Lamine Gueye (1891-1968)

Amadou Lamine-Gueye est né à Médine (alors Soudan français et depuis Mali) dans une famille sénégalaise établie à Saint-Louis.

Après avoir enseigné à l’école William Ponty de Gorée, Lamine Gueye vient en France pour y poursuivre des études de droit.

L’obtention d’un doctorat fait de lui le premier Africain ayant obtenu une qualification de juriste en Europe.

D’abord avocat au Sénégal à partir de 1922, il adhère à la SFIO et est élu maire de Saint-louis en 1925.

À la suite de revers politiques qui ne lui permettent pas d’être élu à l’Assemblée nationale française  (il est battu par Blaise Digne et Galandou Diouf), il devient magistrat en 1931. Mais sans obtenir de poste en France (ce qui aurait amené un originaire des colonies à juger des métropolitains).

D’abord président de chambre correctionnelle à La Réunion – ce qui ne l’empêche pas de diriger le parti socialiste sénégalais à partir de 1935 – il est nommé conseiller à la cour d’Appel de la Martinique en 1937.

En 1940, il quitte la magistrature pour reprendre son cabinet d’avocat au Sénégal.

En 1945, Lamine Gueye est élu maire de Dakar et gardera ce mandat pendant 16 ans.

Fin 1946- début 1947, il est secrétaire-d’État d’un éphémère gouvernement Léon Blum.

Élu à l’Assemblée nationale en 1946, il s’y distingue en faisant voter le 7 mai 1946 une loi révolutionnaire (entrée en vigueur le 1er juin) qui porte son nom.

Cette loi Lamine Gueye, l’aboutissement des revendications égalitaires et assimilationnistes des députés africains, étendait la citoyenneté française à tous les habitants des colonies sans distinction de couleur, de religion ni de statut.

En 1948, Lamine Gueye revient en France. Il est nommé représentant de la France aux Nations Unies.

De retour au Sénégal en 1957, il est élu sénateur en France. Il sera ensuite, après l’indépendance, président de l’Assemblée nationale sénégalaise.

La loi Lamine Gueye.

Avant le 1er juin 1946, n’avaient qualité de citoyen français que les ressortissants de statut civil français, à savoir :

Les habitants de France métropolitaine.

Les habitants de la Martinique, de la Guadeloupe, de la Guyane, de la Réunion, de l’île Sainte-Marie ( Madagascar) et de Saint-Pierre et Miquelon.

Une partie des habitants de la Polynésie française.

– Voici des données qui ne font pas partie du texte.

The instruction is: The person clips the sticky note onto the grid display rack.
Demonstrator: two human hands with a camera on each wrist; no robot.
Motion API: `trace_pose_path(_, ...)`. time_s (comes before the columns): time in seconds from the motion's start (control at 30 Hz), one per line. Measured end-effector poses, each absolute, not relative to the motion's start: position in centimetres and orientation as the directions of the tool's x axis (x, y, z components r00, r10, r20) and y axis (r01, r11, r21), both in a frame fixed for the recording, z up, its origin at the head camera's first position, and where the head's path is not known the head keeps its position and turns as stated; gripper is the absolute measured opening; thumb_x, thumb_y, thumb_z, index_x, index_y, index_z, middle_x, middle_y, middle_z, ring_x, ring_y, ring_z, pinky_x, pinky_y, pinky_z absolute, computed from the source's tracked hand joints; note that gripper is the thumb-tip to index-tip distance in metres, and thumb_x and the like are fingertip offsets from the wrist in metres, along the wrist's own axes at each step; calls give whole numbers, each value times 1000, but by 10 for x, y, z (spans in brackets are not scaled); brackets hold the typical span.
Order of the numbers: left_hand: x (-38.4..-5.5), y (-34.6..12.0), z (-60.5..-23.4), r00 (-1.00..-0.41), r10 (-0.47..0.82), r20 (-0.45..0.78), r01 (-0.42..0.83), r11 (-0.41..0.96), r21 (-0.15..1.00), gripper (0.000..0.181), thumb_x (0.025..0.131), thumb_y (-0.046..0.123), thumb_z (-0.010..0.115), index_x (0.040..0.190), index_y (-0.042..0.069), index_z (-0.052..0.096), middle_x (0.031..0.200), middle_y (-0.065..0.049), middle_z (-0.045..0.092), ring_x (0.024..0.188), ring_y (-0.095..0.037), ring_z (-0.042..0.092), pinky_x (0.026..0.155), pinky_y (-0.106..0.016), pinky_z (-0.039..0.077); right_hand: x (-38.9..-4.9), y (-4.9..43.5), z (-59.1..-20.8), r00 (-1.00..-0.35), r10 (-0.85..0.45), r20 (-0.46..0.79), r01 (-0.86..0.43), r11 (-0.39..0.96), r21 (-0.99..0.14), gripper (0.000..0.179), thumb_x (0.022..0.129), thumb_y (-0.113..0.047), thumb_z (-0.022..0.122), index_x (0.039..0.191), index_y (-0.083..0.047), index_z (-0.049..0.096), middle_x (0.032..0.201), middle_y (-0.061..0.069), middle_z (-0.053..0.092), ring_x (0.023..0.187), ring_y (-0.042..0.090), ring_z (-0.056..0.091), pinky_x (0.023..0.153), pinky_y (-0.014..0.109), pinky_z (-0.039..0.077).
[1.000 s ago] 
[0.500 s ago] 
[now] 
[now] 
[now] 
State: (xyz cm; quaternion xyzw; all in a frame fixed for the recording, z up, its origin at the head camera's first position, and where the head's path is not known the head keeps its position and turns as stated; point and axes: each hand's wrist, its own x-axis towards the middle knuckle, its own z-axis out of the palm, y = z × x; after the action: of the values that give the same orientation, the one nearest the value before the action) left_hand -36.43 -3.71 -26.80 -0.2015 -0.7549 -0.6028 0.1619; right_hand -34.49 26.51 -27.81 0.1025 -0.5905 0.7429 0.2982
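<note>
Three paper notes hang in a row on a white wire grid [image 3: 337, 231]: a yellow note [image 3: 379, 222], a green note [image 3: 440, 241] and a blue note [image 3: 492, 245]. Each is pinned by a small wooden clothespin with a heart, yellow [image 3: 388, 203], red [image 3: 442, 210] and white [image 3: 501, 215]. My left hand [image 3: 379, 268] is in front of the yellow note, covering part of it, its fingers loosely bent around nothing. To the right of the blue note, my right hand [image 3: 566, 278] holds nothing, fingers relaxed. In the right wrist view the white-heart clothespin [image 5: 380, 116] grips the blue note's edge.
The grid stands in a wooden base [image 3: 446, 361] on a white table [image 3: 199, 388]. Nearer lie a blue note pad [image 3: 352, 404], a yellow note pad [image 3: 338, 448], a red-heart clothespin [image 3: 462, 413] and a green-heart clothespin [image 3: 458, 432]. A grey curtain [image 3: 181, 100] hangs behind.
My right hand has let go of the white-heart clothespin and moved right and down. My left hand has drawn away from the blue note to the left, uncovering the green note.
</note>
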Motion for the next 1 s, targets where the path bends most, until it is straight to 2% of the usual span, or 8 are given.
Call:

Les habitants des communes sénégalaises de Dakar, Gorée, Rufisque et Saint-Louis.

Les anciens ressortissants des cinq « comptoirs » français de l’Inde : Chandernagor, Pondichéry, Mahé, Yanaon, Karikal.

Une partie des habitants de l’Algérie : les Français originaires de métropole, les bénéficiaires du décret Crémieux accordant en 1870 la nationalité française à 35 000 « indigènes israélites » (décret abrogé en 1940 et rétabli en 1943), les bénéficiaires de l’ordonnance de 1944 créant, de manière très  restrictive, la citoyenneté française personnelle (non transmissible).

La loi Lamine Gueye, inscrite dans la Constitution de 1946, n’entraîna par pour autant l’universalité immédiate du suffrage, sous prétexte de difficultés administratives liées à l’établissement de l’état civil.

Le lent processus engagé par la loi lamine Gueye était le retour de balancier de la colonisation engagée à partir de 1830 – suite à la perte de Saint-Domingue (Haïti) – avec la conquête de l’Algérie.

Il allait immanquablement aboutir d’une part à une immigration massive qui serait difficile à juguler, d’autre part à l’universalité du suffrage et, donc, à la prépondérance du vote des colonies dans la vie politique française. En ce sens il provoqua la décolonisation.

Une partie de la classe politique française ne pouvait en effet admettre l’idée d’une France « envahie » par les ressortissants des colonies et une assemblée nationale française dont la moitié au moins des députés seraient africains ou algériens.

Les opposants à cette évolution, rassemblés à partir de 1947 autour du RPF du général De Gaulle, eurent finalement gain de cause, ce qui entraîna la fin de la Quatrième république et une décolonisation jugée préférable à l’africanisation de la France.